Quando a última partida de golfe terminou no buraco 18 do Kirkbrae Country Club, a maioria dos 144 jogadores que participaram este ano no torneio de golfe de angariação de fundos do Dia de Portugal de Rhode Island falava de um único homem. Não de uma pontuada nem de uma tacada em particular, mas de um herói de guerra de 106 anos que tinha passado o dia a superar, com claro à-vontade, adversários com um terço da sua idade.
O torneio, realizado a 13 de julho no Kirkbrae Country Club, em Lincoln, e liderado pelo organizador Aj Silva, é a principal fonte de angariação de fundos do Programa de Bolsas de Estudo do Dia de Portugal de Rhode Island, que este ano atribuirá seis bolsas de 2.000 dólares a estudantes de herança portuguesa que sigam percursos académicos ou de formação profissional. O programa, idealizado inicialmente por Artur Silva e Aj Silva, é hoje conduzido pela direção do Dia de Portugal de Rhode Island, juntamente com as diretoras do programa de bolsas, Augusta M. Costa e Isabel Laires Claro. Todos os anos, o programa abre portas a uma nova geração de estudantes luso-americanos que perseguem o seu próprio sonho americano.

Mas o torneio deste ano ficará marcado por outro motivo: a presença de Arthur Medeiros, de Bristol, um dos veteranos de combate vivos mais condecorados do estado de Rhode Island, e um homem cuja história de vida parece resumir a própria história do século XX.
Nascido em 1920, filho de imigrantes açorianos, Medeiros estava determinado a servir o seu país ainda antes de o país o chamar. Ainda jovem, falsificou a assinatura dos pais para se alistar precocemente. Foi formalmente recrutado em 1942 e enviado para a Europa com a 78.ª Divisão de Infantaria do Exército dos Estados Unidos.

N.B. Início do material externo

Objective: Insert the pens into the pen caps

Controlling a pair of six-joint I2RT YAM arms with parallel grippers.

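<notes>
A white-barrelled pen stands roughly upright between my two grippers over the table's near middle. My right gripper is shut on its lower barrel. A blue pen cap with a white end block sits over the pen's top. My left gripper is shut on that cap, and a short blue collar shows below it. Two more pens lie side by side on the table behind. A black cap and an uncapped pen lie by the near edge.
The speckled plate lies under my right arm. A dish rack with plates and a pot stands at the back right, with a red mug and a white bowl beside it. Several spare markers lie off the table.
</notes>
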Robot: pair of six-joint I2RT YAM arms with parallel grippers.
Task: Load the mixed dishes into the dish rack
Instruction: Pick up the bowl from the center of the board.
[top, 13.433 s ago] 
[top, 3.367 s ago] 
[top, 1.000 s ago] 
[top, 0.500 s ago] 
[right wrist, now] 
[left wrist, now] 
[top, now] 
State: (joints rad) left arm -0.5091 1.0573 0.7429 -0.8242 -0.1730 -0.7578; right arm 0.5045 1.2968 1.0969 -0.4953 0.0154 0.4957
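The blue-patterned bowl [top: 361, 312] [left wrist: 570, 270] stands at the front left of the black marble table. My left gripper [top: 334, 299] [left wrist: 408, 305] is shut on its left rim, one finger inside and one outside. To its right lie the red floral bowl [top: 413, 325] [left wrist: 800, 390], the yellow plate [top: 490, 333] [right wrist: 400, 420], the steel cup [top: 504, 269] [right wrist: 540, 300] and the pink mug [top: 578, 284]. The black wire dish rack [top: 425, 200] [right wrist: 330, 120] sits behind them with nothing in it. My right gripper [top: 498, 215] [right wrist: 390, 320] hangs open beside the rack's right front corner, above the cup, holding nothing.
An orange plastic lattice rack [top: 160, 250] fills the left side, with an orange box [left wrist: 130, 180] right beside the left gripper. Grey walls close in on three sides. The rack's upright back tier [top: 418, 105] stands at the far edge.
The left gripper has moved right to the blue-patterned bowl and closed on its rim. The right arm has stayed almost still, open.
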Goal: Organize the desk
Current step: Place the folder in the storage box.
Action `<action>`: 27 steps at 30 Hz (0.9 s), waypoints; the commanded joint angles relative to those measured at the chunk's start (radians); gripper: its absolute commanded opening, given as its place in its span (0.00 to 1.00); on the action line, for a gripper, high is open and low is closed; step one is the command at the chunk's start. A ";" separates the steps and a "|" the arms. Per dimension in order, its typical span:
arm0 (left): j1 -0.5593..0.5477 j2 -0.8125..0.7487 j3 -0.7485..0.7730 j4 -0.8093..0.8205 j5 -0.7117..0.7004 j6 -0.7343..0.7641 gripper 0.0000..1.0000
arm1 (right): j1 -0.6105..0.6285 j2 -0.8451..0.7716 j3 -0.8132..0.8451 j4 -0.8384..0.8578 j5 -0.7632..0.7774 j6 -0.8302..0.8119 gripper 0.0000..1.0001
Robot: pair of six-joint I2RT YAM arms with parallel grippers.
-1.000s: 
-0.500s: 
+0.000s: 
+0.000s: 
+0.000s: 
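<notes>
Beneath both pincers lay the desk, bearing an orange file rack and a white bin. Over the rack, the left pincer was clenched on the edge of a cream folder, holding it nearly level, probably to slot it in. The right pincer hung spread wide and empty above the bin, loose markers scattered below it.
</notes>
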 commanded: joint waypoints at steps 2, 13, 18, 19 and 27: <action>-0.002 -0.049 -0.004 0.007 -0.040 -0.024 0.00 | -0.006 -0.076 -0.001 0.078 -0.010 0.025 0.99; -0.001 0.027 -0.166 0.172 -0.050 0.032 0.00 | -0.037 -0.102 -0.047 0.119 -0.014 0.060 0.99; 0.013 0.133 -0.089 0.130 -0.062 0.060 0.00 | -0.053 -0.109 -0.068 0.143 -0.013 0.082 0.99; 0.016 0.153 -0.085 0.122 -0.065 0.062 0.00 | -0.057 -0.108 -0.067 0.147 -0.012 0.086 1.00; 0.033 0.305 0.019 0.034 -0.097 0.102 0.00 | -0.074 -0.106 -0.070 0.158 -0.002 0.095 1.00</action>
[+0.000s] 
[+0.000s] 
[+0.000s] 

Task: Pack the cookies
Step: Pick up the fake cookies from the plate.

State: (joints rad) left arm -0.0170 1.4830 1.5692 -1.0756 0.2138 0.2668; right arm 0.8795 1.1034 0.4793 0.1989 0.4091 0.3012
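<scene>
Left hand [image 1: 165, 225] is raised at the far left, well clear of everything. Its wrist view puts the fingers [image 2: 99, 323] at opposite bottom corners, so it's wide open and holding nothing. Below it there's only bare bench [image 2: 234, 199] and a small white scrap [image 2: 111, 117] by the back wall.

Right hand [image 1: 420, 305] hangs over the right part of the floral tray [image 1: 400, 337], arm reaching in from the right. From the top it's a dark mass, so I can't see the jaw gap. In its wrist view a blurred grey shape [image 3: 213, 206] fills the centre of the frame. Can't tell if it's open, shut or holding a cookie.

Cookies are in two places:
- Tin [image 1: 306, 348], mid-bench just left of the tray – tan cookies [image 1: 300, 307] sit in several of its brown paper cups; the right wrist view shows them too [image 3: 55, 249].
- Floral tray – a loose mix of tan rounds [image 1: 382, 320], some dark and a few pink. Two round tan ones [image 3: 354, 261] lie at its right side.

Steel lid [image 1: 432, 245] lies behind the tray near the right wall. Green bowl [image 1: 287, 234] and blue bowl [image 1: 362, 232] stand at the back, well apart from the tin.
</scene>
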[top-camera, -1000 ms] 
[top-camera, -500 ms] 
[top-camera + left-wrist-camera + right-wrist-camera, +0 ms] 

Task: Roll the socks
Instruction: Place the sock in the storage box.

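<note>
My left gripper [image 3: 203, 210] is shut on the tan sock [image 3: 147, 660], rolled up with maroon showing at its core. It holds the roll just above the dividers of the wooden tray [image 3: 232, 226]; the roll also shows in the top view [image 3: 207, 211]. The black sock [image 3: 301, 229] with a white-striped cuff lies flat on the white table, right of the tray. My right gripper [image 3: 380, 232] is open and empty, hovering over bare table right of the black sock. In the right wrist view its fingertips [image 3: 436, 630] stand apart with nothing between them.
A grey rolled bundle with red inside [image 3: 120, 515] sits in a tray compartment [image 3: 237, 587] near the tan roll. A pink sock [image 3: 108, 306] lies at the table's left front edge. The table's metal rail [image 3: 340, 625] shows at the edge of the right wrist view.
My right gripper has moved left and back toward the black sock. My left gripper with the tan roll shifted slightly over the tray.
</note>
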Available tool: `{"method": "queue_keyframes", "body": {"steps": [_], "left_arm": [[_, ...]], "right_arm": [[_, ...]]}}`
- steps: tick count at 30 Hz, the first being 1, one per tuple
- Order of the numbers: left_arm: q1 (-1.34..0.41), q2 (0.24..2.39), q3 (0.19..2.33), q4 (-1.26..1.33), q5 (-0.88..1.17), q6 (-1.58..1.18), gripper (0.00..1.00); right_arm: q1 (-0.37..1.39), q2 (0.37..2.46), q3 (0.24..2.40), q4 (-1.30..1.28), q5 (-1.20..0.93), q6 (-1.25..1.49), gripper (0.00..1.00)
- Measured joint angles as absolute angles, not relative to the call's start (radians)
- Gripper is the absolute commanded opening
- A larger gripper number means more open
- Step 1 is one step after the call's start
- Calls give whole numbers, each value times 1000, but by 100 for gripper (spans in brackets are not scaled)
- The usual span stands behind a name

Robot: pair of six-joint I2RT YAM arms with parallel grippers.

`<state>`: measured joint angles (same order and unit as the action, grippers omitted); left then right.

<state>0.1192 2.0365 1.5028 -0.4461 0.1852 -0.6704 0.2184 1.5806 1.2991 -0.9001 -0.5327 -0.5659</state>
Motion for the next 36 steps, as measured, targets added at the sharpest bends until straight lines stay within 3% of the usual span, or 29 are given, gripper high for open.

A 6 de junho de 1944, o Dia D, Medeiros desembarcou na praia de Omaha, na segunda vaga da invasão da Normandia, uma das operações militares mais dramáticas da história moderna. Ferido no ataque, foi evacuado para um hospital na Inglaterra. Em vez de aguardar o fim da guerra em segurança, insistiu em regressar à linha da frente e reintegrou a sua unidade na Normandia.
A partir daí, Medeiros combateu em duas das campanhas mais brutais da guerra: a Batalha da Floresta de Hürtgen e a Batalha das Ardenas, suportando um dos invernos mais rigorosos que a Europa conheceu em décadas. Ferido várias vezes ao longo do serviço, viria a receber três Purple Hearts (Corações Púrpura), a Estrela de Prata (Silver Star), a Estrela de Bronze (Bronze Star), o Distintivo de Infantaria de Combate (Combat Infantryman Badge) e a Menção Presidencial de Unidade (Presidential Unit Citation), um registo de bravura partilhado por muito poucos veteranos ainda vivos dessa geração.

Para a comunidade luso-americana de Rhode Island, Arthur Medeiros representa algo que vai além das suas condecorações militares. É uma ponte viva entre os sacrifícios da geração da Segunda Guerra Mundial e o orgulho que a comunidade carrega hoje. Em 2024, regressou à Normandia para o 80.º aniversário do Dia D, um momento de fecho de ciclo, de regresso às praias onde desembarcava, como jovem soldado, oito décadas antes, em homenagem aos amigos e companheiros de armas que nunca voltaram a casa.
De volta a Rhode Island, Medeiros dedicou décadas a retribuir à comunidade que o viu crescer, promovendo a língua e a música portuguesas e dirigindo bandas filarmónicas de clubes portugueses locais. Já bem entrado no seu segundo século de vida, continua a jogar golfe várias vezes por semana, sendo conhecido entre os colegas de jogo pelo seu espírito competitivo, que não dá sinais de abrandar. E foi precisamente nos relvados do Kirkbrae Country Club que tantos golfistas puderam testemunhar, em primeira mão, esse mesmo espírito.
O Dia de Portugal de Rhode Island tem orgulho em reconhecer Arthur Medeiros não apenas como um herói de guerra, mas como um símbolo vivo da Portugalidade, prova de que a herança, a resiliência e a alegria de viver não se desvanecem com a idade. Com mais de 106 anos, continua a inspirar a comunidade a nunca permitir que a idade ou os obstáculos impeçam alguém de viver plenamente e de retribuir ao seu país e à sua comunidade.